Data ->
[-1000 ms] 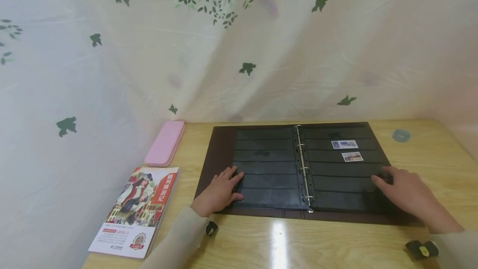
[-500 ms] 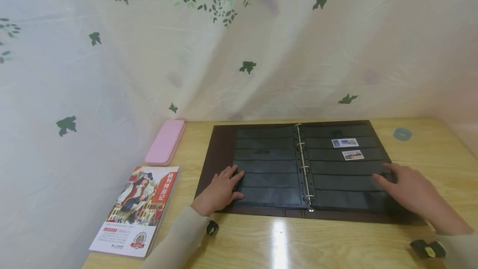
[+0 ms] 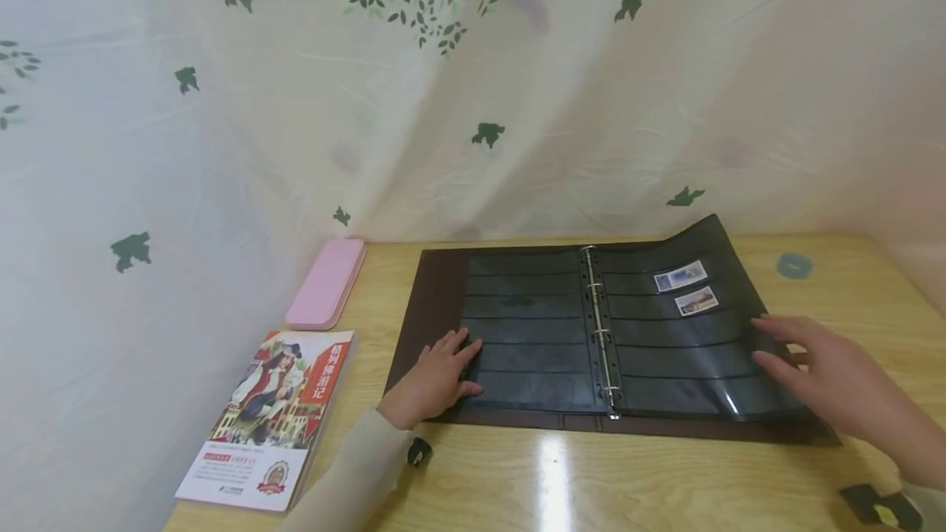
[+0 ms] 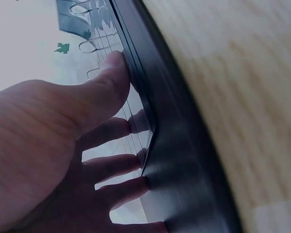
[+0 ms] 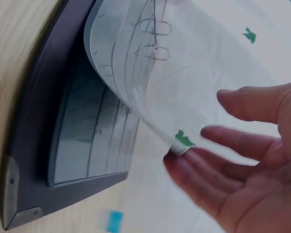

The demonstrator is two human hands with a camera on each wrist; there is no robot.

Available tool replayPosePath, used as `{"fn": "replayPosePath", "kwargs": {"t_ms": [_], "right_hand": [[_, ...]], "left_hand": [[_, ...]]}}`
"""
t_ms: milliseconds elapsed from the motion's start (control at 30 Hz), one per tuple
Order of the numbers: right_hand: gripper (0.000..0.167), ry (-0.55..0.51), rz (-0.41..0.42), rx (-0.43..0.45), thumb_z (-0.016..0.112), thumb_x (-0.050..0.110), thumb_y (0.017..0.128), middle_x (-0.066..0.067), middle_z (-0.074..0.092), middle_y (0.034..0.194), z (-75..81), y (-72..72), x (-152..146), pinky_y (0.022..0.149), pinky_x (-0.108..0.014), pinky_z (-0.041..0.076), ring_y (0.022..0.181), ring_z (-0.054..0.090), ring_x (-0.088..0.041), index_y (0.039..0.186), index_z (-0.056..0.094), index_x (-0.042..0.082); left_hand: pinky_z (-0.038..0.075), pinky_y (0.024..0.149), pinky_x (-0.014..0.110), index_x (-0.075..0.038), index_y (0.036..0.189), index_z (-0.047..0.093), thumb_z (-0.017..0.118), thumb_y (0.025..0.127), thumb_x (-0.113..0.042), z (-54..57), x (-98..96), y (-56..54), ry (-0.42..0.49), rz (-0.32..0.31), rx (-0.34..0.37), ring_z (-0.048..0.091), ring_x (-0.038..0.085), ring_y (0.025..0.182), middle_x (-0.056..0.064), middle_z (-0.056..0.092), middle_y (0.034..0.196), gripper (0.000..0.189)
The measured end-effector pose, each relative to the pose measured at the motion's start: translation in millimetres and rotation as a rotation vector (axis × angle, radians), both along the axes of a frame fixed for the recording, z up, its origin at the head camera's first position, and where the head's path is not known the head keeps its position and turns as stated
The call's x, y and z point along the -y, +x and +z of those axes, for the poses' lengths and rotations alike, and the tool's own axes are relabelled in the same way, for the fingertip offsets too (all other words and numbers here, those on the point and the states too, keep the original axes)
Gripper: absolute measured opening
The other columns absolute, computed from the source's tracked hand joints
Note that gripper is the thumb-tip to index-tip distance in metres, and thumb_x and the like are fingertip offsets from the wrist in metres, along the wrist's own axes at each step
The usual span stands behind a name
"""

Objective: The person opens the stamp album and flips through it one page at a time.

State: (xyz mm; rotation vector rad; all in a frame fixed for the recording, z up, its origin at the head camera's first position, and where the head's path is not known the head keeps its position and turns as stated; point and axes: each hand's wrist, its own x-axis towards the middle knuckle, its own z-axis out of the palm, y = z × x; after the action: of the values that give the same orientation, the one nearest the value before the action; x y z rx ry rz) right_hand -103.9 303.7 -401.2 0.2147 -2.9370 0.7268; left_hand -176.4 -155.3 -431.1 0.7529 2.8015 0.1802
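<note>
An open ring-binder stamp album (image 3: pixel 436 286) with black pocket pages lies on the table. My left hand (image 3: pixel 436 376) rests with fingers spread at the left edge of its left page (image 3: pixel 528 335). The right page (image 3: pixel 683 364) is lifted along its outer edge and bows upward, with two stamps, an upper stamp (image 3: pixel 681 276) and a lower stamp (image 3: pixel 696 300), in its pockets. My right hand (image 3: pixel 831 372) is at that raised edge. In the right wrist view, its fingertips (image 5: pixel 173 158) touch the page edge from beneath, while the thumb (image 5: pixel 247 103) stays apart from it. Another dark page (image 5: pixel 77 150) lies below.
A pink case (image 3: pixel 327 284) lies at the back left, with an illustrated book (image 3: pixel 266 417) in front of it. A small bluish round object (image 3: pixel 794 265) sits at the back right. Behind the wooden table (image 3: pixel 488 474) hangs a patterned curtain (image 3: pixel 414 146).
The right page has risen from lying flat to bowing upward at its outer edge. My right hand has shifted slightly right with its fingers at that edge. The left hand has stayed in place.
</note>
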Motion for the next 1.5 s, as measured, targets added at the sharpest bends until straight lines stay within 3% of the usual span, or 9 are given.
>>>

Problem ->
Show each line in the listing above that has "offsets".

Result of the task ->
The call's x, y and z point along the -y, +x and +z of those axes, for the poses' lengths and rotations alike, and the tool's own axes are relabelled in the same way, for the fingertip offsets too (all other words and numbers here, those on the point and the states too, keep the original axes)
Note that gripper is the thumb-tip to index-tip distance in metres, and thumb_x and the like are fingertip offsets from the wrist in metres, along the wrist's own axes at each step

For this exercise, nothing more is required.